It is the largest study of its kind in any non-European population.

The research was conducted by an international team of researchers, including one from the University of Massachusetts Amherst.

The goal is to identify potential genetic targets to treat or even cure the chronic metabolic disorder that affects and sometimes debilitate more than 400 million adults worldwide, according to the International Diabetes Federation.

The team analyzed data from 433,540 East Asians, including 77,418 with type 2 diabetes—emerges from the consortia known as AGEN.

Such large-scale genome-wide association studies in diverse populations have the potential to uncover the genes, biology, and pathways related to diseases.

In the new analysis,  the researchers used genome-wide association data from 23 cohort studies to examine type 2 diabetes risk in East Asian individuals and found 301 distinct association signals at 183 loci or specific positions on a chromosome.

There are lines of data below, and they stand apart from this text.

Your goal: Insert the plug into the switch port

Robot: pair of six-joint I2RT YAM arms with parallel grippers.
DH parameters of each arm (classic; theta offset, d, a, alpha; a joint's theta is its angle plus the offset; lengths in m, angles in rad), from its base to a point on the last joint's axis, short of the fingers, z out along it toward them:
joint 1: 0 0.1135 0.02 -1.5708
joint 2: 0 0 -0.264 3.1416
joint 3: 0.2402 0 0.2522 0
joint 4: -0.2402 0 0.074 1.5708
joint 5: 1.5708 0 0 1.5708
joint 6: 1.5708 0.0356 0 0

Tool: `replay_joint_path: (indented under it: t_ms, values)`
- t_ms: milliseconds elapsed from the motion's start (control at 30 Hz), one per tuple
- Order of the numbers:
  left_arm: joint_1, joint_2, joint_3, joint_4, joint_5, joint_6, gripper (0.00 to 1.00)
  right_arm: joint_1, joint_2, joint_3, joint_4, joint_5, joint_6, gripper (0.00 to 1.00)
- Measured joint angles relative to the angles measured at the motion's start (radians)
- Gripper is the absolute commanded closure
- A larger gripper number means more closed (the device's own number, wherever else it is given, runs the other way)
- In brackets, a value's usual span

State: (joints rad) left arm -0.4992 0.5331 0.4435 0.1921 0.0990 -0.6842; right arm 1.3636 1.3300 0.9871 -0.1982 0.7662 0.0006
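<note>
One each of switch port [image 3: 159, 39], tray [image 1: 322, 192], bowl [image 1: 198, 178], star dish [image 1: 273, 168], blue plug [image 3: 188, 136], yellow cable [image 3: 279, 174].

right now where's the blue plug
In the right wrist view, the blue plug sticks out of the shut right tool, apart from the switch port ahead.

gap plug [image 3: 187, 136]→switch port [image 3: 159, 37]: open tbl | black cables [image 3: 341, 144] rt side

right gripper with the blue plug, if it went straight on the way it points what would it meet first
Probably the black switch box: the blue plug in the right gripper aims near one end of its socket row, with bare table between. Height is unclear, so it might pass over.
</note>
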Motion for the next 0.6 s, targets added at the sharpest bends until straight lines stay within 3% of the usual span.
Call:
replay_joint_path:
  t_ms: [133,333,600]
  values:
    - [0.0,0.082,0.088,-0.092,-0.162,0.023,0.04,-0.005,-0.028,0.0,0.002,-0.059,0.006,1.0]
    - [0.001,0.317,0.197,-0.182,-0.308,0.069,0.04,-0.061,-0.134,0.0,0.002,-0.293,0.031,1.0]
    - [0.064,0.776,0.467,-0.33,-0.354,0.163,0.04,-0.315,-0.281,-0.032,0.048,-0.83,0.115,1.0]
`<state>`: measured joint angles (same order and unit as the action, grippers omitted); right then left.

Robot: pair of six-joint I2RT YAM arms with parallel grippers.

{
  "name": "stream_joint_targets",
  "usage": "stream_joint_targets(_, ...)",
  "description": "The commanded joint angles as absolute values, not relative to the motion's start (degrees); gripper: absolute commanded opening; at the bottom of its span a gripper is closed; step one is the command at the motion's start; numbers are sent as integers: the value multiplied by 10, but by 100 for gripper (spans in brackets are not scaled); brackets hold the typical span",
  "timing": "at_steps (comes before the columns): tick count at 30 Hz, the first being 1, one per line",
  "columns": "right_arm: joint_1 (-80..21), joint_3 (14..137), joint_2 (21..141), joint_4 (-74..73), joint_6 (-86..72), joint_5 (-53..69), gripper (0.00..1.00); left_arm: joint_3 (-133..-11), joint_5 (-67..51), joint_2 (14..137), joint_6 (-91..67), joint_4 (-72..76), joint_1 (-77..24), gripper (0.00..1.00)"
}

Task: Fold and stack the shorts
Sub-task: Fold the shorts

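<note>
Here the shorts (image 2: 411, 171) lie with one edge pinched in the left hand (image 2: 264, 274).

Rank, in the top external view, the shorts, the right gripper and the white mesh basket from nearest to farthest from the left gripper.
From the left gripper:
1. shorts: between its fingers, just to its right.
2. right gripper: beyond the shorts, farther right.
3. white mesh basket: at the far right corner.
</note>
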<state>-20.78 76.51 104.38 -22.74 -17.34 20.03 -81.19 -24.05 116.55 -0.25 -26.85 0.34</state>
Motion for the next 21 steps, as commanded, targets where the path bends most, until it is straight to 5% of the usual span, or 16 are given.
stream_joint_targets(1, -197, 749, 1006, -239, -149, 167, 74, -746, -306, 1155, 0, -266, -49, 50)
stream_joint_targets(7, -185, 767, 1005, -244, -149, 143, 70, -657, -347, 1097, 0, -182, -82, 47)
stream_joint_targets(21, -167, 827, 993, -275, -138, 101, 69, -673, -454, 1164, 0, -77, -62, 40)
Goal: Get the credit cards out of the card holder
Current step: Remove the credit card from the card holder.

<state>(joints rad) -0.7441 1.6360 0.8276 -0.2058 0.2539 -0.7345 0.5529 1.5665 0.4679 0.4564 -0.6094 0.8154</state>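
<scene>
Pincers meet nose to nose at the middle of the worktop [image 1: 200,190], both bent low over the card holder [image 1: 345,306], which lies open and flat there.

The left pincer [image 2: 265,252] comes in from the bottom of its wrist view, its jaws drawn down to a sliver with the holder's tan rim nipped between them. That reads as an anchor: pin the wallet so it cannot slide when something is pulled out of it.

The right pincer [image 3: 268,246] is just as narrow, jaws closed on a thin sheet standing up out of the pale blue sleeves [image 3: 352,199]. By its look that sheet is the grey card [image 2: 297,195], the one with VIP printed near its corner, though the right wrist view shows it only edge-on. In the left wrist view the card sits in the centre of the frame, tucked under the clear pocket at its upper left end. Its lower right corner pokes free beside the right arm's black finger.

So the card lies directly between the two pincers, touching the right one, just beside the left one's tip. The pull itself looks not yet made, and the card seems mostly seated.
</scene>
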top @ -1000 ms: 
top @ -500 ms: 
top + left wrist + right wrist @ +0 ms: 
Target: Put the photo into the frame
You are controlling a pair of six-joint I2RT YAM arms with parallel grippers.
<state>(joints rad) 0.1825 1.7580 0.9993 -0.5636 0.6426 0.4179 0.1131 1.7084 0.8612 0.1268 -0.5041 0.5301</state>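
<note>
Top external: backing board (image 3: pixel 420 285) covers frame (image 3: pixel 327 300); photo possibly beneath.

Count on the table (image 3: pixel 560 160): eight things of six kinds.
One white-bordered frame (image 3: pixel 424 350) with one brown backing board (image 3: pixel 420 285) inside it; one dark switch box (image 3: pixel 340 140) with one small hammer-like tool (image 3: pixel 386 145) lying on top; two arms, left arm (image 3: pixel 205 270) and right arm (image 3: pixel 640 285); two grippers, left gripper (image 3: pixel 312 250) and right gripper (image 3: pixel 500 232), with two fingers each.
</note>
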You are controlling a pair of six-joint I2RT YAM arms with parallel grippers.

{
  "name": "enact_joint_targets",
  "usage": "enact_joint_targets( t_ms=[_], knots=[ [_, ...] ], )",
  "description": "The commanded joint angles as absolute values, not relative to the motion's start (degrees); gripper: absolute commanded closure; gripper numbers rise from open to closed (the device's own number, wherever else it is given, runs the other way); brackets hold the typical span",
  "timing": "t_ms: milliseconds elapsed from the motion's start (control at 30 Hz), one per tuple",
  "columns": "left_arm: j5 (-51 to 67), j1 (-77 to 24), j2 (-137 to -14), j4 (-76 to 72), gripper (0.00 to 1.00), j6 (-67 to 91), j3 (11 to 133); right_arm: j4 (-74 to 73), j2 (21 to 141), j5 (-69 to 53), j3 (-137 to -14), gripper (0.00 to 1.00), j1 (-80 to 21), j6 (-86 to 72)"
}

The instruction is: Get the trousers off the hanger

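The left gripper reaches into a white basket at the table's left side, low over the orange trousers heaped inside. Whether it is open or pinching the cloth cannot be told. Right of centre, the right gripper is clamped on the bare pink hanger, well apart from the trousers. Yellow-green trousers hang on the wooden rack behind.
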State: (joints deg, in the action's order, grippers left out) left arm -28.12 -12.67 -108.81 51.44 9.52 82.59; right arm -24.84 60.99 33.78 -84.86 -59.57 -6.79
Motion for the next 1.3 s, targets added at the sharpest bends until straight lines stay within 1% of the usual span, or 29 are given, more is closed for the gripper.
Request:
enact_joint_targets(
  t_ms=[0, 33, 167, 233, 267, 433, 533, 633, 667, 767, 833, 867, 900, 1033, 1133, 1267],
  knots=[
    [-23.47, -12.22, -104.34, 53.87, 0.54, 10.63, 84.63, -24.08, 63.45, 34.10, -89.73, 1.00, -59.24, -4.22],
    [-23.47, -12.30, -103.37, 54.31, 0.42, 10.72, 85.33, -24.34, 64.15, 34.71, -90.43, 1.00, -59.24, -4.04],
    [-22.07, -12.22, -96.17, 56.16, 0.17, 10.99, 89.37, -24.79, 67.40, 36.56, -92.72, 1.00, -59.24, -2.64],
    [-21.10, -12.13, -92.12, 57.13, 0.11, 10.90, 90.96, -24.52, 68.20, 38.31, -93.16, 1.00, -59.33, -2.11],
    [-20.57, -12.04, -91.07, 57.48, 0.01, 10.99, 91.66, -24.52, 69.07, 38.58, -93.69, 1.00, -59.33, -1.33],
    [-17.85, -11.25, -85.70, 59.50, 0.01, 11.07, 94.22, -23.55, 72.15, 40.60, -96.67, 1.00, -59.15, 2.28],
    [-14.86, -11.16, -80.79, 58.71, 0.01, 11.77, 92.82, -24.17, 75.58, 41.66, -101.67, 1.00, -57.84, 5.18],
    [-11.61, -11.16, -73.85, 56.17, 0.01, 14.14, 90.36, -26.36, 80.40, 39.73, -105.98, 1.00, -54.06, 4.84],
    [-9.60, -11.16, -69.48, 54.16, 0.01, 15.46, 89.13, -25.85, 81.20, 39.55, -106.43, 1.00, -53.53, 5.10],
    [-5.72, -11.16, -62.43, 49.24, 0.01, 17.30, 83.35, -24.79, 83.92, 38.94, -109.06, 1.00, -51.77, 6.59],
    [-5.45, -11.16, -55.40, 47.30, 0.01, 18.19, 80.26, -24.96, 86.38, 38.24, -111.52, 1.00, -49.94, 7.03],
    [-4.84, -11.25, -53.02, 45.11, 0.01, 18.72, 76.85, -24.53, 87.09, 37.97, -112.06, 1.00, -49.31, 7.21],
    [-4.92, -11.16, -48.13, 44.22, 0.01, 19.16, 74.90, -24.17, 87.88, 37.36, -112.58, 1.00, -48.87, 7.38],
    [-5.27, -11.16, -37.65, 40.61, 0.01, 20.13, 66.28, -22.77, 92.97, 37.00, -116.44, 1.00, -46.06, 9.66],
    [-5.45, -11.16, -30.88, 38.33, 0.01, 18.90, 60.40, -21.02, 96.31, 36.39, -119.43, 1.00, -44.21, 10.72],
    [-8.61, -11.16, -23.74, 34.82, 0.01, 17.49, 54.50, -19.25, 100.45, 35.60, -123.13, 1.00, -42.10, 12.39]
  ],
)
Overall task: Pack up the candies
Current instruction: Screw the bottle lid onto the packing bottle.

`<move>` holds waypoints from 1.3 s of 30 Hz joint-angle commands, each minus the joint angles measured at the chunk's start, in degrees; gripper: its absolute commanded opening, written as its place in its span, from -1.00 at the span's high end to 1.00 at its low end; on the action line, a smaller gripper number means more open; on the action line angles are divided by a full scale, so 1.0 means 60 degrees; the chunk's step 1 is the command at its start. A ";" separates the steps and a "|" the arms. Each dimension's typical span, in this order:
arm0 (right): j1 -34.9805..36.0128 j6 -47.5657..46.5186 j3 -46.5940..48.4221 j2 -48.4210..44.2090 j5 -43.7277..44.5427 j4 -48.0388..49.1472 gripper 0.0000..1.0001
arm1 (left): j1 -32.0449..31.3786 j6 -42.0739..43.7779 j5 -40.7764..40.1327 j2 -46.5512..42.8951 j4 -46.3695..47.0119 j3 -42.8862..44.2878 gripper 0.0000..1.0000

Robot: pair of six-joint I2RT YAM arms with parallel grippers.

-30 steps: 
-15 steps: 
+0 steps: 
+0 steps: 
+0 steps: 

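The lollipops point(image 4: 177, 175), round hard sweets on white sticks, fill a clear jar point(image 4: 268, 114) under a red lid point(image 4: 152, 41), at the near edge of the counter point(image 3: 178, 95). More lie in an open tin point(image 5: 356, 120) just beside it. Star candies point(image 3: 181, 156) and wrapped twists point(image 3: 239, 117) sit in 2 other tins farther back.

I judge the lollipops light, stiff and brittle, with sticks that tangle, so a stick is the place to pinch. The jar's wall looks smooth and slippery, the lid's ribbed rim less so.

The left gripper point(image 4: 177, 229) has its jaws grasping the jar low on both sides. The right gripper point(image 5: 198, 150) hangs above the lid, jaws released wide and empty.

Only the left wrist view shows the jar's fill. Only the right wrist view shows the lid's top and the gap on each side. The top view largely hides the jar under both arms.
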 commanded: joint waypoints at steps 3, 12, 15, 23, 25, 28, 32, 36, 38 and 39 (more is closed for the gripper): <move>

Sixty-one of the loci were newly implicated in the predisposition for type 2 diabetes.

These findings expand the number of genetic variances associated with diabetes and highlight the importance of studying different ancestries.

For many years, these studies have been done primarily in white European populations.

There are DNA variants that are seen in some populations and not in others. Learning about the additional variants can help identify additional genes that influence a person’s risk for developing type 2 diabetes.

That could help explain, for example, why among people of similar body mass index (BMI) or waist circumference, the prevalence of type 2 diabetes is greater in East Asian populations than in European populations.

The next steps are to combine discovery across populations and to experimentally determine which genes are altered by the genetic variants and how those alterations lead to disease.

One author of the study is statistician Cassandra Spracklen, an assistant professor of biostatistics and epidemiology in the UMass Amherst School of Public Health and Health Sciences.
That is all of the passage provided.